§ **Exercise objective**: Your output should be the lines below from the one holding "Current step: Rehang" through the one holding "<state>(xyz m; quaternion", transcribed exactly, with no pictures.

§ **Material provided**:
····················

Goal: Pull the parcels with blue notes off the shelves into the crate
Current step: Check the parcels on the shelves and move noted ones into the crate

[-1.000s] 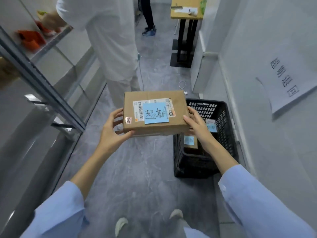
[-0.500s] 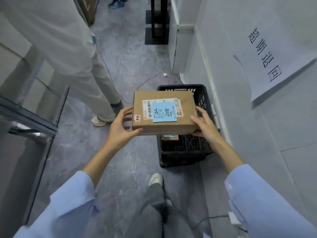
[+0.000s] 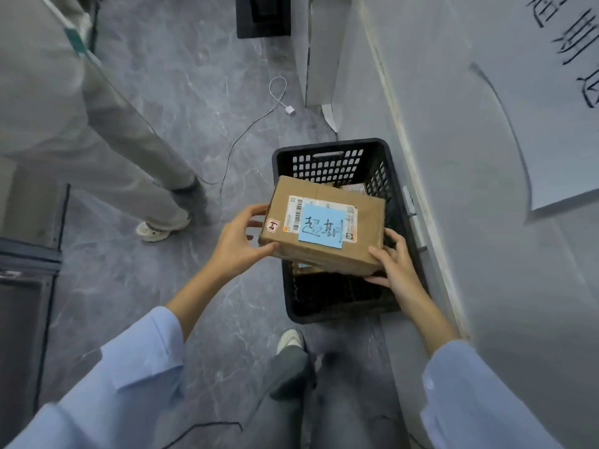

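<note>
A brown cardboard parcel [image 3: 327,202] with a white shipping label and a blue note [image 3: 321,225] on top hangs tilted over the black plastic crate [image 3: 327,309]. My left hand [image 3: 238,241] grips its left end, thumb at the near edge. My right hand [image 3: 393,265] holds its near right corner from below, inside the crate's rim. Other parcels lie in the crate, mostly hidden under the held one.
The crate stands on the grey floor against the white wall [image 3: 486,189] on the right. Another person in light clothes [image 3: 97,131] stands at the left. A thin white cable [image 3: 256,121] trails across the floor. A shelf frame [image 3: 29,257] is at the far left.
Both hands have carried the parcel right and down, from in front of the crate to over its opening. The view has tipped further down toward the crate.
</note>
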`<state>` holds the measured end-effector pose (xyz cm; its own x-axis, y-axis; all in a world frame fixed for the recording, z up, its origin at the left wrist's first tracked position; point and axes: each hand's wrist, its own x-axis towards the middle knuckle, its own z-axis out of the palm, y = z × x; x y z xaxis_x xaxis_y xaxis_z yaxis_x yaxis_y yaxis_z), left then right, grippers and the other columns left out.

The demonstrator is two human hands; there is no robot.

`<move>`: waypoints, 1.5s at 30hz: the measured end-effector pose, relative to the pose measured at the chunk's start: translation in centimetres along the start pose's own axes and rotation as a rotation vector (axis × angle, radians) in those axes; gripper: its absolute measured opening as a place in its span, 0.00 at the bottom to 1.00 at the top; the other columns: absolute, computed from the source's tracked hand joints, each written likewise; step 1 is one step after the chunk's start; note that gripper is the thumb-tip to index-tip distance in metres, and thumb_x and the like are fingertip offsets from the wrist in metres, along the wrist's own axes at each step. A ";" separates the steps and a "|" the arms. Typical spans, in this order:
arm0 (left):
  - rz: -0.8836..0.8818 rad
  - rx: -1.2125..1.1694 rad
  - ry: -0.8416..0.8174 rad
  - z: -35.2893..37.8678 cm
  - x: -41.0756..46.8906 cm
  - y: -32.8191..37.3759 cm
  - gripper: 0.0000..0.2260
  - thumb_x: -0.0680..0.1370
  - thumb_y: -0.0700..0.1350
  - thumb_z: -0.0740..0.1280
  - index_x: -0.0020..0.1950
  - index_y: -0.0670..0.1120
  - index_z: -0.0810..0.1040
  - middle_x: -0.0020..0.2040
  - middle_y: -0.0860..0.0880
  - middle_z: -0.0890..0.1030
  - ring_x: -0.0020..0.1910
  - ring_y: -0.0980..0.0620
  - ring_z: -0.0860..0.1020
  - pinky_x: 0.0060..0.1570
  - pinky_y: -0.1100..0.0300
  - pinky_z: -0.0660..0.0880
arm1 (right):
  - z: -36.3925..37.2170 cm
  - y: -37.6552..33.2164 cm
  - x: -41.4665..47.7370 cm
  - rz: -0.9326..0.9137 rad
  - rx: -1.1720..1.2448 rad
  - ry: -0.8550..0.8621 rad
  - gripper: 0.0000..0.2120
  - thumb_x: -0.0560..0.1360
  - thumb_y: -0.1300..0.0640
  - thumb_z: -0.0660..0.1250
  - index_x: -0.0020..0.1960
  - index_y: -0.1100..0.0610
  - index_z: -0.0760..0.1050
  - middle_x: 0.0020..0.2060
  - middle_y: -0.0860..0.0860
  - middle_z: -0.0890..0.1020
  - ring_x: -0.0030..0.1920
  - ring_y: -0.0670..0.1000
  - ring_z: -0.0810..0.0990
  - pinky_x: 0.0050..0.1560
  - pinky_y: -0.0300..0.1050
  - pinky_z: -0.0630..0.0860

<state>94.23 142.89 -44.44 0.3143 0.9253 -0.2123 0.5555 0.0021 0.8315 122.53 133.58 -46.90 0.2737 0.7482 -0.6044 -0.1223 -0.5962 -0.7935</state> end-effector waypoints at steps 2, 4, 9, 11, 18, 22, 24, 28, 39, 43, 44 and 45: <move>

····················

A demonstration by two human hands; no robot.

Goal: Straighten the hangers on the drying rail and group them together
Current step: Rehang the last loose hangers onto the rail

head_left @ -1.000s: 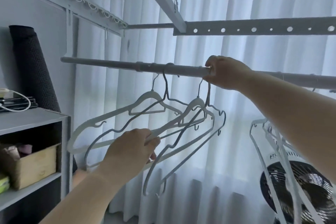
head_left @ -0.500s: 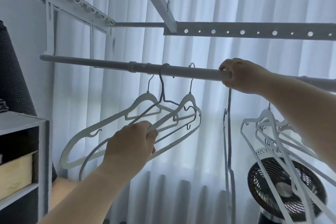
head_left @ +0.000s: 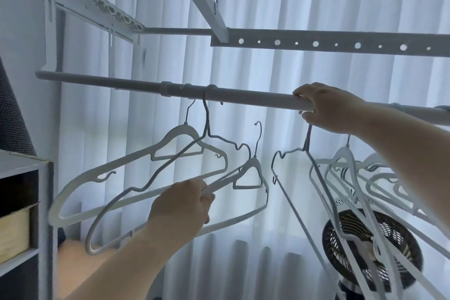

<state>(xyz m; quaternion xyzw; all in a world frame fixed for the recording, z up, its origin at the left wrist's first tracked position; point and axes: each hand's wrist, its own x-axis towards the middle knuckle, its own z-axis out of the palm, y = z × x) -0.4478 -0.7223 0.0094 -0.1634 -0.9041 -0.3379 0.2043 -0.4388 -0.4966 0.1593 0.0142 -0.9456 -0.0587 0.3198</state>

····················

§ **Result**:
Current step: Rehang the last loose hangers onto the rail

head_left @ -1.000s: 
head_left @ -0.500s: 
head_left @ +0.000s: 

<state>(xyz m; quaternion xyzw; all in a world frame fixed for the recording, z up, its origin at the left wrist's first tracked position; point and axes: each hand's wrist, its own x-axis towards the middle knuckle, its own z-axis out of the palm, y = z × x) -0.4478 -0.7223 0.0094 -0.1634 -0.9041 -0.3379 0.2043 -0.4388 -0.4966 0.1593 0.0142 -0.9456 -0.0587 0.3198</state>

The answer has been given in its entirety.